__WORK ITEM__: Find the line with "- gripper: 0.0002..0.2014" in the records below. Copy it and every line after it, up to and including the line with "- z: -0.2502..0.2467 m".

__SOURCE RECORDS__:
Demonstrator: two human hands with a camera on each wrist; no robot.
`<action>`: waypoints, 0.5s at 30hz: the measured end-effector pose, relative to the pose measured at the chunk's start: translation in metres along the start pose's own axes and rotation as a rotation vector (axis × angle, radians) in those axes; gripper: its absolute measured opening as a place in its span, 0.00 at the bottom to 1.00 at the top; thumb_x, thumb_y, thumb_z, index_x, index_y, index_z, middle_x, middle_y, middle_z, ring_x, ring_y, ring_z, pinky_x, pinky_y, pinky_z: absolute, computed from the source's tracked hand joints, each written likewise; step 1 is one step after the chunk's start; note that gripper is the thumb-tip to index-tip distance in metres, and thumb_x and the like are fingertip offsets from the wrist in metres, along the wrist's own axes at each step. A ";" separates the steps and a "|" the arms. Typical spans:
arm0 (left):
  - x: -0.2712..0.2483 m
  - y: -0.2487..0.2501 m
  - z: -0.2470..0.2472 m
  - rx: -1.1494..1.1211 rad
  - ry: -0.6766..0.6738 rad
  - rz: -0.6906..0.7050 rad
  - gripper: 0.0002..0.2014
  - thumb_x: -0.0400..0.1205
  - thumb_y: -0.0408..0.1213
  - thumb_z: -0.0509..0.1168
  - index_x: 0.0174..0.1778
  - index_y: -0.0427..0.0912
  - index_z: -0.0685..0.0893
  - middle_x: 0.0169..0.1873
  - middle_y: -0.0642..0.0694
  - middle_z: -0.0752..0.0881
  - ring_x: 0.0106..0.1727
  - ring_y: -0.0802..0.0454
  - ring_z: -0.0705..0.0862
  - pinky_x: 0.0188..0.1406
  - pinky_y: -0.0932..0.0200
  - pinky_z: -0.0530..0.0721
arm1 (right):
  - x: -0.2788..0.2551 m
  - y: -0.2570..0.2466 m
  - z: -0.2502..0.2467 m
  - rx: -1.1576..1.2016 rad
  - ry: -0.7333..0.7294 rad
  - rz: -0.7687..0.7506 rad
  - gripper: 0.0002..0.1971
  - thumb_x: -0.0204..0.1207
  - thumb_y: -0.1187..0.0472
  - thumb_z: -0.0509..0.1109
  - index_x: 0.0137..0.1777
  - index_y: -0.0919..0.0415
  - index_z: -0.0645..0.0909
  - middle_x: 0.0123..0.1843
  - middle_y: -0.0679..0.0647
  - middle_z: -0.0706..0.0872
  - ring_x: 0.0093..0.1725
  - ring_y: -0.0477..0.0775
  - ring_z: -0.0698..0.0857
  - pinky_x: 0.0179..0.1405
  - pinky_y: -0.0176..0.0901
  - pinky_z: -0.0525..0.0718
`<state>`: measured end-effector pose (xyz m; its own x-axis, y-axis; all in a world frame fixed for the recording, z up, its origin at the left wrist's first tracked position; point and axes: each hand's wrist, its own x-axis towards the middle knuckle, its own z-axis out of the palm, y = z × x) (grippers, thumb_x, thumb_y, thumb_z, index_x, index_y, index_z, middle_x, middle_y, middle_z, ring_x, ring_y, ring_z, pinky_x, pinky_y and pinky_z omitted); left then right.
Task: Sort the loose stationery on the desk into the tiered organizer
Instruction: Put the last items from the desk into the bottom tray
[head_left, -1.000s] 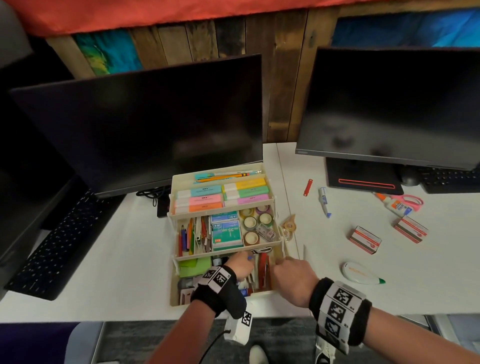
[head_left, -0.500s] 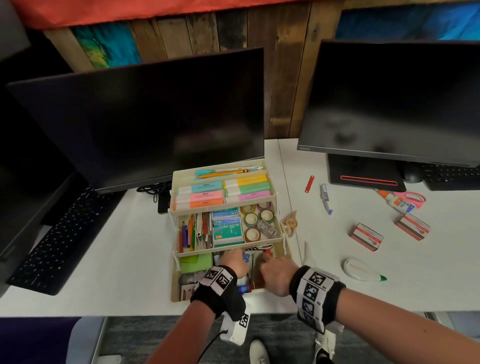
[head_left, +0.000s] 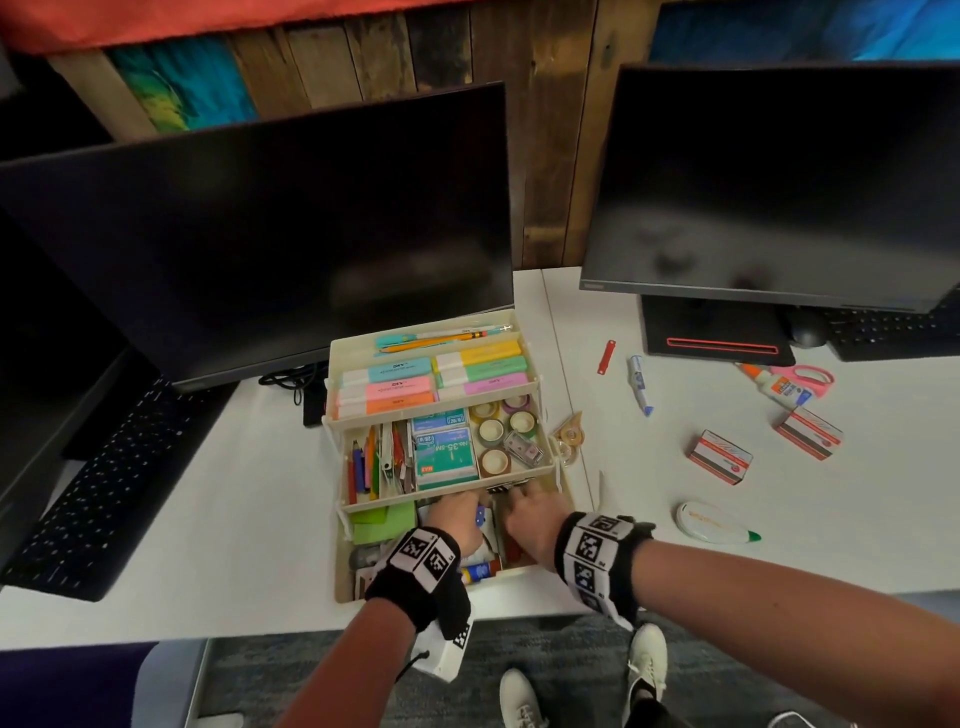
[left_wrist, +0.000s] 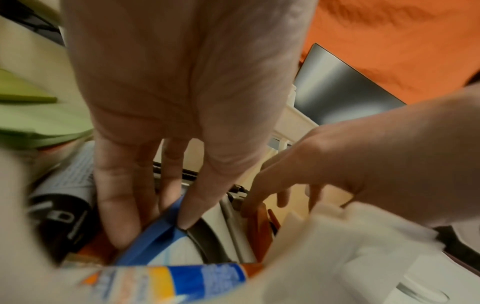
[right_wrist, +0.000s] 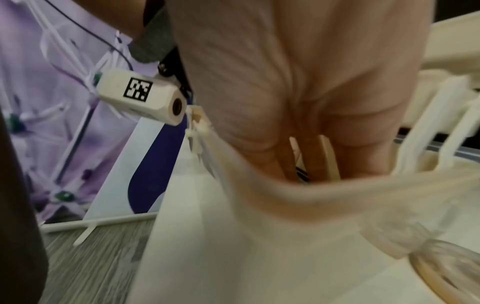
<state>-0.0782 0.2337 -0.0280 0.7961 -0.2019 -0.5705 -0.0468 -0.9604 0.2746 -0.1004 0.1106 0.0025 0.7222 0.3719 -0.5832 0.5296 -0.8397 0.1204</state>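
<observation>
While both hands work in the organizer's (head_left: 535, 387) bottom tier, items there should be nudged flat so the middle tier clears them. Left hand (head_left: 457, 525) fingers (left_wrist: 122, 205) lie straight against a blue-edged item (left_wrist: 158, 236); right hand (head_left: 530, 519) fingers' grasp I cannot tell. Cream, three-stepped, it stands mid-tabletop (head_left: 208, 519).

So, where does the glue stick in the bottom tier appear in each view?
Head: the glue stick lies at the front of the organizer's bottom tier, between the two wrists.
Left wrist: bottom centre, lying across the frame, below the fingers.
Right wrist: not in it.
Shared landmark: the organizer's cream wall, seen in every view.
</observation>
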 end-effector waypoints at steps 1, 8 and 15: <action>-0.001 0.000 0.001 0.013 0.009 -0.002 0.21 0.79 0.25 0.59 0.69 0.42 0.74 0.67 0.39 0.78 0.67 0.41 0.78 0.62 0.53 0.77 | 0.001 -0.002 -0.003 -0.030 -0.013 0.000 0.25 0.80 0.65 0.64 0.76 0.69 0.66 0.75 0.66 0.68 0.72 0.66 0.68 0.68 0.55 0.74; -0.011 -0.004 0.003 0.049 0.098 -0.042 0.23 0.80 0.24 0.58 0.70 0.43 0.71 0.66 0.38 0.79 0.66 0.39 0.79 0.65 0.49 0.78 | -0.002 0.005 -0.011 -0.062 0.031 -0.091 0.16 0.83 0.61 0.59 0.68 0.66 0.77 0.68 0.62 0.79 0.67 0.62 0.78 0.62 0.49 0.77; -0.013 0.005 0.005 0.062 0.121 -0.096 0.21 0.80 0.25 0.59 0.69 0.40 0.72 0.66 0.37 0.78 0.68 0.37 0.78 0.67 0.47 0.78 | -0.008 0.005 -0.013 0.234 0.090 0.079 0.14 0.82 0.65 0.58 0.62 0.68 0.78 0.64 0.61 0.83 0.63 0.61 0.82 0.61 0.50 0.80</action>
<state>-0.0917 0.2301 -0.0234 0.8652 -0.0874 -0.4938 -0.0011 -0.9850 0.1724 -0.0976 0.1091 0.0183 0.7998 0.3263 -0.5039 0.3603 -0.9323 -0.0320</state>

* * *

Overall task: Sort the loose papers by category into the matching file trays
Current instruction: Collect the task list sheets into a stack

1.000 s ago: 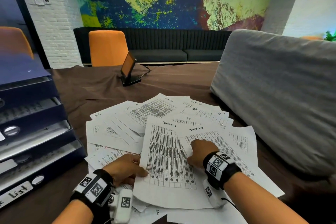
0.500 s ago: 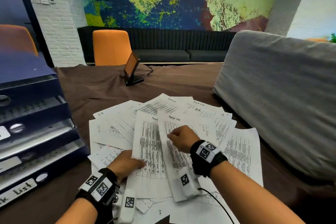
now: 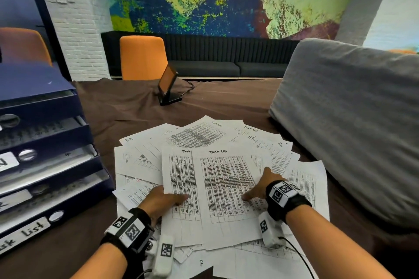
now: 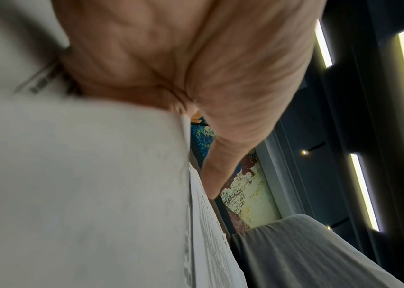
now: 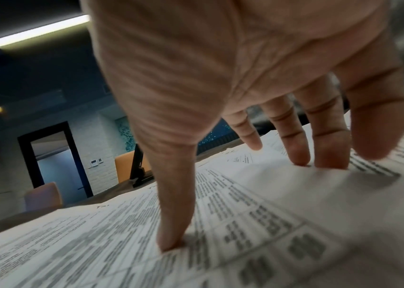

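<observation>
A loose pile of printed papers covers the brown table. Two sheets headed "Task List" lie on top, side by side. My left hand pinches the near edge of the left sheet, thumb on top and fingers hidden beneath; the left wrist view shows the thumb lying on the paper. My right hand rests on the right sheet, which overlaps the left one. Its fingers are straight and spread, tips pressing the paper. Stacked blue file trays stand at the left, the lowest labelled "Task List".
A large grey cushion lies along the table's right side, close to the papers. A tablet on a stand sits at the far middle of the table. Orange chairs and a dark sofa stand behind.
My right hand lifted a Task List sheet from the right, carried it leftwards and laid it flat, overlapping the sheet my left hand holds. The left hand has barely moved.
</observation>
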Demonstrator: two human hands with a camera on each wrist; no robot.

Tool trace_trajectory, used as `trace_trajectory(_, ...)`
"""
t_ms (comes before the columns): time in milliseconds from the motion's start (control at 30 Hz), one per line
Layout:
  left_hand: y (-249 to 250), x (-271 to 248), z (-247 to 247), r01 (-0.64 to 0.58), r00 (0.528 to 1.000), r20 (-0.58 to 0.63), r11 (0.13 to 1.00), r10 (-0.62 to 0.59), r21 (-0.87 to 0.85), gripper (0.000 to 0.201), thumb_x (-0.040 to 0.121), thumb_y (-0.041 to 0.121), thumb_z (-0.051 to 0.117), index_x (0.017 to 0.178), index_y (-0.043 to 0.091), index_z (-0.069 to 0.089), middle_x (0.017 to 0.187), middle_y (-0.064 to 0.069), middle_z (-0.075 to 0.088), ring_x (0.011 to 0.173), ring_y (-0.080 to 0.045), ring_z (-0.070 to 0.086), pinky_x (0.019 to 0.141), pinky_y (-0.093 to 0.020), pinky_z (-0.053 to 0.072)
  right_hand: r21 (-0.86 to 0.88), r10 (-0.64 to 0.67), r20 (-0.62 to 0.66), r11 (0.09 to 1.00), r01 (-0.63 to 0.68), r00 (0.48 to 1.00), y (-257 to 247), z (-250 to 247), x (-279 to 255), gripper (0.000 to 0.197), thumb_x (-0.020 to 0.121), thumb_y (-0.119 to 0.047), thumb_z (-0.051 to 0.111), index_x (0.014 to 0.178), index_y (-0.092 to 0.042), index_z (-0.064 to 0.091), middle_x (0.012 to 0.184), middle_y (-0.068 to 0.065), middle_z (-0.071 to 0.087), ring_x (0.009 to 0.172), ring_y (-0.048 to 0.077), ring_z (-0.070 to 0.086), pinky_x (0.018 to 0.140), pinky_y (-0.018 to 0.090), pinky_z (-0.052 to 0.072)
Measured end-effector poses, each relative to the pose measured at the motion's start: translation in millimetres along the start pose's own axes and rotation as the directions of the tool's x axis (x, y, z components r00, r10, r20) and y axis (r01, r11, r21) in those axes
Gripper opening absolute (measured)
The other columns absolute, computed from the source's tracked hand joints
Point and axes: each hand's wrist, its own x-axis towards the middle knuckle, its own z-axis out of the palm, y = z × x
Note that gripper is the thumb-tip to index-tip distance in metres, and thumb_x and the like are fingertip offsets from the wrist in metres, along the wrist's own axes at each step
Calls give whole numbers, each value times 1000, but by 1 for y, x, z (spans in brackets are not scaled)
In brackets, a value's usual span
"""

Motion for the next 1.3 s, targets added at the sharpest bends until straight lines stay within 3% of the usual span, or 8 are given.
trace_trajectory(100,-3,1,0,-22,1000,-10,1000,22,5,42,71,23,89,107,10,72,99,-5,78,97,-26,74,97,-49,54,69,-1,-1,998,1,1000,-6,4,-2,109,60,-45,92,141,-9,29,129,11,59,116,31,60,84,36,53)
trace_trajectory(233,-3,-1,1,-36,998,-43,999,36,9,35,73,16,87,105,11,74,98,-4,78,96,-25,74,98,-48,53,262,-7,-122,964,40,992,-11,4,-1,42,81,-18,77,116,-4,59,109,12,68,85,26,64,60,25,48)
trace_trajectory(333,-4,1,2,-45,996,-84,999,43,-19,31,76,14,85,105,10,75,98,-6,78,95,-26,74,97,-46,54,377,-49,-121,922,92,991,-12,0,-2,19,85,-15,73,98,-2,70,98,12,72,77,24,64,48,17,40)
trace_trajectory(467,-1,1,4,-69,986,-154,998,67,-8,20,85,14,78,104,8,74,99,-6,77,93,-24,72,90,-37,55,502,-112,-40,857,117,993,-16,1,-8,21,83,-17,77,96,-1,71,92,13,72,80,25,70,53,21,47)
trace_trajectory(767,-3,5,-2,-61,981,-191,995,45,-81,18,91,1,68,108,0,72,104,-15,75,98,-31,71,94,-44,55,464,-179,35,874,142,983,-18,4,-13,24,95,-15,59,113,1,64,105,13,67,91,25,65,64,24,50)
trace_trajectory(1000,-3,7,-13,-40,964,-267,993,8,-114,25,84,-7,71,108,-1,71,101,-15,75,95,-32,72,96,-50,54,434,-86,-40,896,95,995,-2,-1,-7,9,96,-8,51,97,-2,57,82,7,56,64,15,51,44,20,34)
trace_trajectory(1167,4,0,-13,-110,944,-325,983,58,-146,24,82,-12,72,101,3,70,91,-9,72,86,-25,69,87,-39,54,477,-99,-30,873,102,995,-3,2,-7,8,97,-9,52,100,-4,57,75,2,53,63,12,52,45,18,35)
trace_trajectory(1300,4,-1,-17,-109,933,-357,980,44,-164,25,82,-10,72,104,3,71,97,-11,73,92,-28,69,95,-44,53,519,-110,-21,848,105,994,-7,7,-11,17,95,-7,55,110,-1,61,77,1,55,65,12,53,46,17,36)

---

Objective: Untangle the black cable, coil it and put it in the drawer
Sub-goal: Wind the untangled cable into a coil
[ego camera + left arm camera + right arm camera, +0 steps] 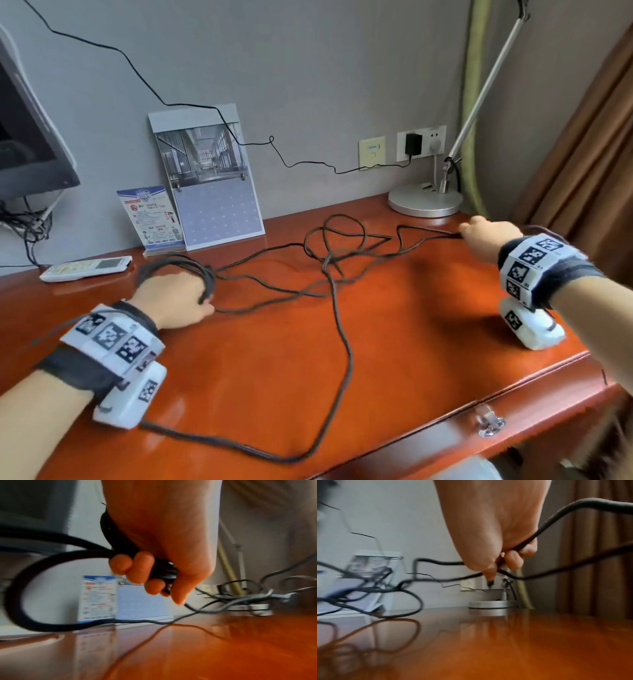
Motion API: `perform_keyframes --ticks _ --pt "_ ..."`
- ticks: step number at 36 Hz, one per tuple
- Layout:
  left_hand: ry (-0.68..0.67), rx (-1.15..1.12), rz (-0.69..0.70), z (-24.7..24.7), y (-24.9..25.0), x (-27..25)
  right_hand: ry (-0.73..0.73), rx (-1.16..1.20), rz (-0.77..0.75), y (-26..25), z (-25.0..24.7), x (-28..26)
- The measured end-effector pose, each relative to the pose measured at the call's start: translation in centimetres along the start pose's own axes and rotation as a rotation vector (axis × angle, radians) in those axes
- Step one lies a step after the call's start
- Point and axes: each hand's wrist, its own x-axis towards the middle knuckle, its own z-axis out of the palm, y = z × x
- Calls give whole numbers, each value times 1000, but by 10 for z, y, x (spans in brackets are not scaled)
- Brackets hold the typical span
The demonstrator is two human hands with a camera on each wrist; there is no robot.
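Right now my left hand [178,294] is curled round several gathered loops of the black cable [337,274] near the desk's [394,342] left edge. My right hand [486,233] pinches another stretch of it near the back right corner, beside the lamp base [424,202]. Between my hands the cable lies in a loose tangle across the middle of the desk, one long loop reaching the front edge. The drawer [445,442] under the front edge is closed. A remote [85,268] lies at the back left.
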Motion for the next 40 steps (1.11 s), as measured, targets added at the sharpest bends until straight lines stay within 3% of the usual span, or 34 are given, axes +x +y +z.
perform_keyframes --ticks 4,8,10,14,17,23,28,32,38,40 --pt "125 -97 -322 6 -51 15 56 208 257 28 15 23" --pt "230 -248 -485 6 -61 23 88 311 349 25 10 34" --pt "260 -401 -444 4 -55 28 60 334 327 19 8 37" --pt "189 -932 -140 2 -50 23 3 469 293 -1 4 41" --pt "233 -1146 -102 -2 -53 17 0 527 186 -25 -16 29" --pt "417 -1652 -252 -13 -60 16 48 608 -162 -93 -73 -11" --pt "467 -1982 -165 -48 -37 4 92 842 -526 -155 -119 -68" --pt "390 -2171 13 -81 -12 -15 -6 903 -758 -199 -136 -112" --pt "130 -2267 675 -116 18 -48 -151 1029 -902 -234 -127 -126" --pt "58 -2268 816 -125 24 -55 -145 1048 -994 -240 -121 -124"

__THE COMPLETED TASK__:
  - gripper: 0.0002..0.2014
  - thumb_x: -0.0400..0.1205
  - thumb_y: -0.0408..0.1213
  - thumb_z: -0.0509..0.1168
  - index_x: 0.0174..0.1778
  - index_y: -0.0427..0.0912
  - index_z: -0.0685..0.0893
  - middle_x: 0.0169..0.1873
  - middle_y: -0.0642..0.0694
  - middle_z: -0.0752..0.0881
  - ring_x: 0.0106..0.1727
  - ring_y: -0.0802..0.0454
  - ring_z: -0.0705..0.0862
  - pinky_x: 0.0188..0.1406
  - pinky_y: -0.0932..0.0200
  - pinky_z: -0.0530..0.0721
arm1 (right):
  - x: -0.2788..0.2551 m
  - y: -0.2570..0.2466 m
  - z: -0.2502..0.2467 m

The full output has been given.